— What this task involves —
In the records below, begin at the line containing "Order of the" and end at the line containing "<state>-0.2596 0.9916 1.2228"; quote every line in that span exactly, including both boundary lines, and no others.

— Dataset excerpts —
=======

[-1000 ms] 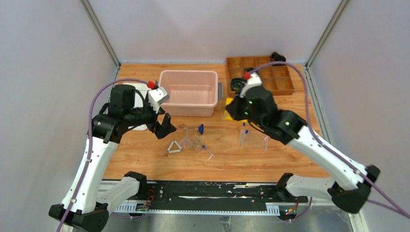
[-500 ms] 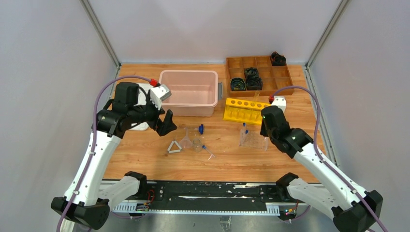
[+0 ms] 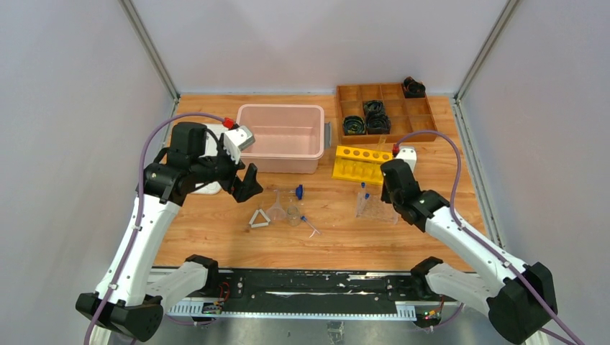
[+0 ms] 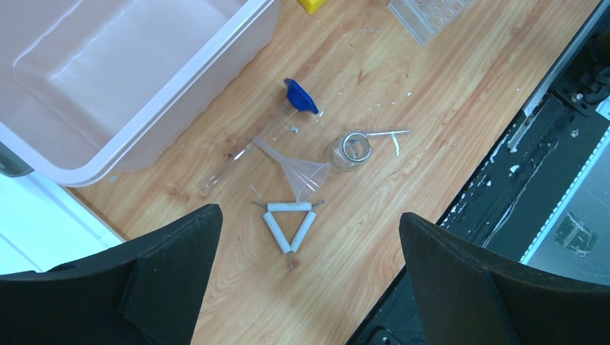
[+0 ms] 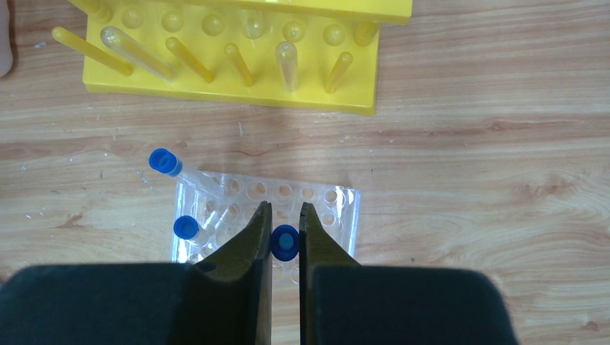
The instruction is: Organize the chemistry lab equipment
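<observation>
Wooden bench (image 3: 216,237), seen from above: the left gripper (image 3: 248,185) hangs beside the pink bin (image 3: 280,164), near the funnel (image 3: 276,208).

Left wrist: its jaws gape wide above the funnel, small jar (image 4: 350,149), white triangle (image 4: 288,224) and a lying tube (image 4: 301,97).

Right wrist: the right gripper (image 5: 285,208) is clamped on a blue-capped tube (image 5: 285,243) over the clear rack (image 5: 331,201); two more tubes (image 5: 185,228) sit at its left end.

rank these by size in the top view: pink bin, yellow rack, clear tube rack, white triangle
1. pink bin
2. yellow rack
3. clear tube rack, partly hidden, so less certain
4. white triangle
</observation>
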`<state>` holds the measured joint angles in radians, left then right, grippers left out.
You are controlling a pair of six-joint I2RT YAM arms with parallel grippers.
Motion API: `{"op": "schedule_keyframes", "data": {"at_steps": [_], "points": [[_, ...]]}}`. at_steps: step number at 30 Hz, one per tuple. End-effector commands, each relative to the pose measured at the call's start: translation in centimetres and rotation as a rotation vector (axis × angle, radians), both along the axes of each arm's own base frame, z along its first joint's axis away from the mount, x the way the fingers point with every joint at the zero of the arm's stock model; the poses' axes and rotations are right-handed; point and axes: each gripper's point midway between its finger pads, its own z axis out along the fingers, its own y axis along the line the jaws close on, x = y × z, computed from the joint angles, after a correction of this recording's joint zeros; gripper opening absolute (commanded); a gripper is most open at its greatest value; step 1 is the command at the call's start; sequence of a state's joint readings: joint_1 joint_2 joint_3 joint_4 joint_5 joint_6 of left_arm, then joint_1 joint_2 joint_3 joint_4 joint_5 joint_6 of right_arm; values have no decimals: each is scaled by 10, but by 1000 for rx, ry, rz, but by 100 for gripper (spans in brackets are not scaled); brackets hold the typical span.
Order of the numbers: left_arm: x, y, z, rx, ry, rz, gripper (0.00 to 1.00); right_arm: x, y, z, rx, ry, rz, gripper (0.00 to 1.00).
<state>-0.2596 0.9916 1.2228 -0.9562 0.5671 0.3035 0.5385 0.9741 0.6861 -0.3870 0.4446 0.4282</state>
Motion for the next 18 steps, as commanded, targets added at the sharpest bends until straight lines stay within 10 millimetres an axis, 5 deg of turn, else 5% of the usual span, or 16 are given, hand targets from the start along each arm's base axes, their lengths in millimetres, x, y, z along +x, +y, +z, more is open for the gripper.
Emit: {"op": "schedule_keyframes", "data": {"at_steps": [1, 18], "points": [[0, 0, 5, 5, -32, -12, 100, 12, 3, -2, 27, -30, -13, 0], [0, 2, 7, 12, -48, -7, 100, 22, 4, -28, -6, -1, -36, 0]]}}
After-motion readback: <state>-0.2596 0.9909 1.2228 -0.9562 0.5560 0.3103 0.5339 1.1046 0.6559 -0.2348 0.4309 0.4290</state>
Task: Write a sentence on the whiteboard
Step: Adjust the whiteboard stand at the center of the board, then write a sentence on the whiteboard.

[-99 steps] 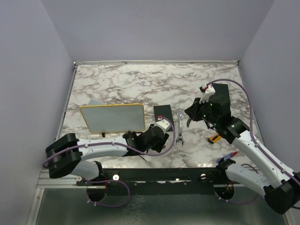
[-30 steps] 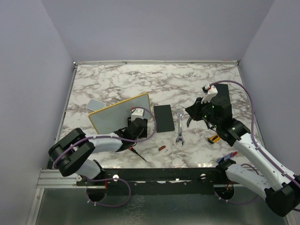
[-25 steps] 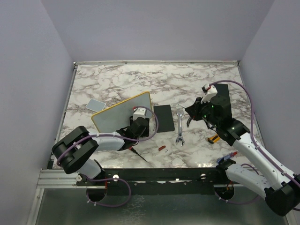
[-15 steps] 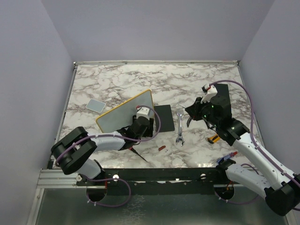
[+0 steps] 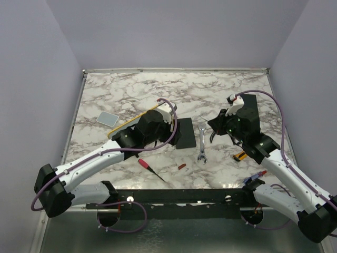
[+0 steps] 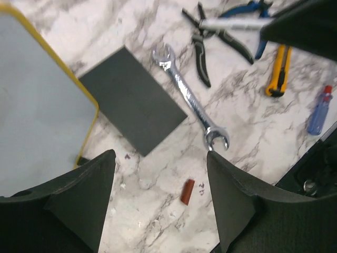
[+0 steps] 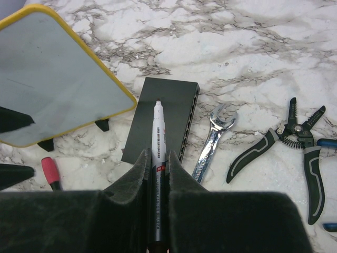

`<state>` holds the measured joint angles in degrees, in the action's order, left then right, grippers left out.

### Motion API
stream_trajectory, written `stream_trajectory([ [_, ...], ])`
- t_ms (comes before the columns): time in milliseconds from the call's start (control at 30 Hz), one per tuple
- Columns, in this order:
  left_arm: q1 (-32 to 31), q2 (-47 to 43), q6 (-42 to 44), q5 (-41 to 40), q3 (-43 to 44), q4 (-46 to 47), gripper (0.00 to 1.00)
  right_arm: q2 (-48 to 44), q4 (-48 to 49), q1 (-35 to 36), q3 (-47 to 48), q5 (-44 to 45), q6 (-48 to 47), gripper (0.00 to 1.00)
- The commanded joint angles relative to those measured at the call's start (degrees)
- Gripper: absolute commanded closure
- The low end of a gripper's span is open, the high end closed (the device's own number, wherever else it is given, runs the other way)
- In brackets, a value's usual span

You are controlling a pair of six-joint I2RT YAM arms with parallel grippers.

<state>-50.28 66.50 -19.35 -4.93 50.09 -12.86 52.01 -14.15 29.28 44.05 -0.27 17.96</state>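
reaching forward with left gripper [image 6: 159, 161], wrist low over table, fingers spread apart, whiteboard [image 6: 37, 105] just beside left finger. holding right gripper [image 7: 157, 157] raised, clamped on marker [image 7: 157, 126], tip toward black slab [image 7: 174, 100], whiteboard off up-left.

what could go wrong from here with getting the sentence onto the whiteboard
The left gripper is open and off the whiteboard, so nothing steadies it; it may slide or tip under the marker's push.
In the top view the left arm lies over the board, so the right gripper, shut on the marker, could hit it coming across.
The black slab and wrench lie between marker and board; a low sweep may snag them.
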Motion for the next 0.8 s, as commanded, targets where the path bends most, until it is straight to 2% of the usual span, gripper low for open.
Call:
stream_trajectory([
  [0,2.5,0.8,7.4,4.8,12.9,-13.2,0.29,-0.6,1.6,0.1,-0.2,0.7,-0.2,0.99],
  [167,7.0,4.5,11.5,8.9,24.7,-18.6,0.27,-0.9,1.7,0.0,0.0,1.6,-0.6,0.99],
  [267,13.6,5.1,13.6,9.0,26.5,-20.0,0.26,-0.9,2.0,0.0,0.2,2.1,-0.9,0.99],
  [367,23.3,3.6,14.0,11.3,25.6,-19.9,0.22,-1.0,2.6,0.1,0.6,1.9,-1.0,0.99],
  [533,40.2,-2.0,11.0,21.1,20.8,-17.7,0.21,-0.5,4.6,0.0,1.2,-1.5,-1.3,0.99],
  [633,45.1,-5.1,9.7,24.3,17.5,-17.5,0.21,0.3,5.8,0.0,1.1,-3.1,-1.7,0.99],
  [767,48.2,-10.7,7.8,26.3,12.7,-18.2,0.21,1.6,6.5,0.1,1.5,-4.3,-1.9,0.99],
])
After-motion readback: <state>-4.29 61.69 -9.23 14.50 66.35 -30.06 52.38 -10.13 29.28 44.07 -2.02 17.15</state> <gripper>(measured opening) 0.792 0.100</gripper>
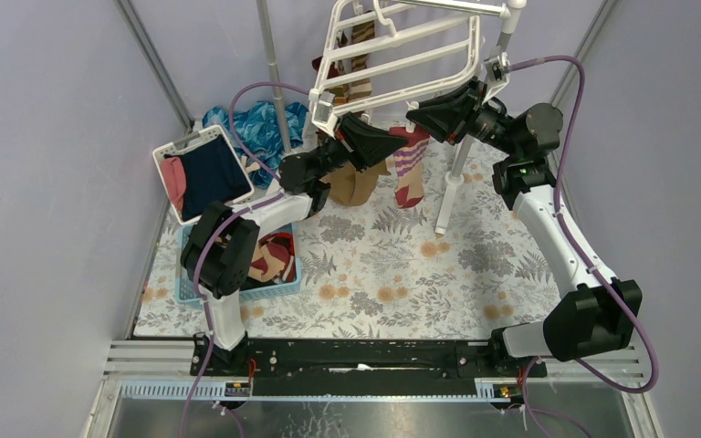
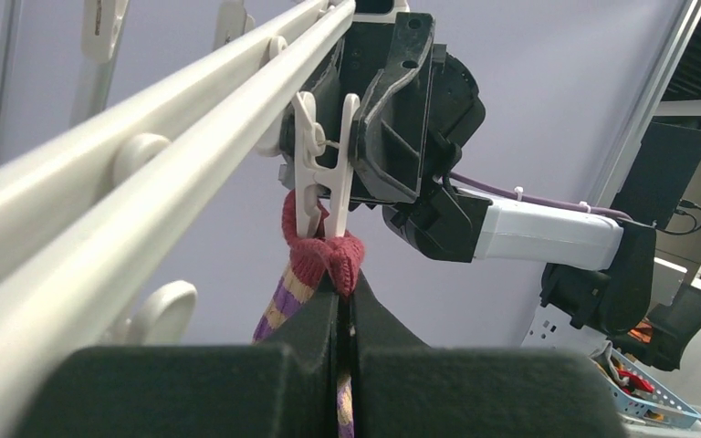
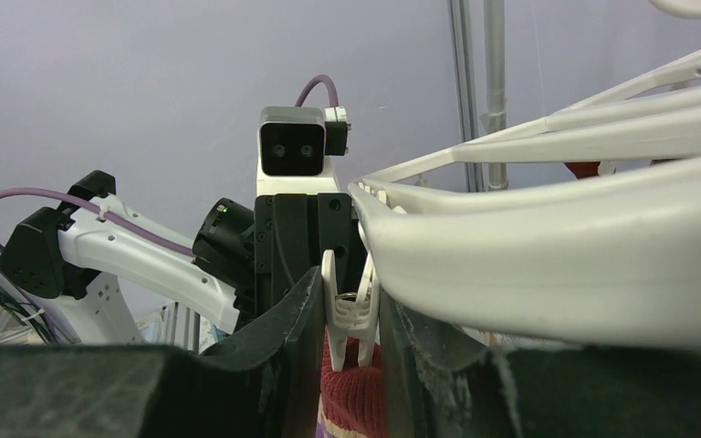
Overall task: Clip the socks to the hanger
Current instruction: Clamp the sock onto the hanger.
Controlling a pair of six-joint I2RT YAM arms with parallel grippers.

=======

— Answer below —
Order of the numbers: left_arm: x, y, z, rx, ry, rz, gripper (0.00 to 1.00); right_arm: x, y, z, rx, ry, rz, gripper (0.00 to 1.00).
<state>-0.2596 0.9916 1.2228 -0.9562 0.5671 0.3035 0.5385 0.9741 0.6861 -0.3870 0.4446 0.4282</state>

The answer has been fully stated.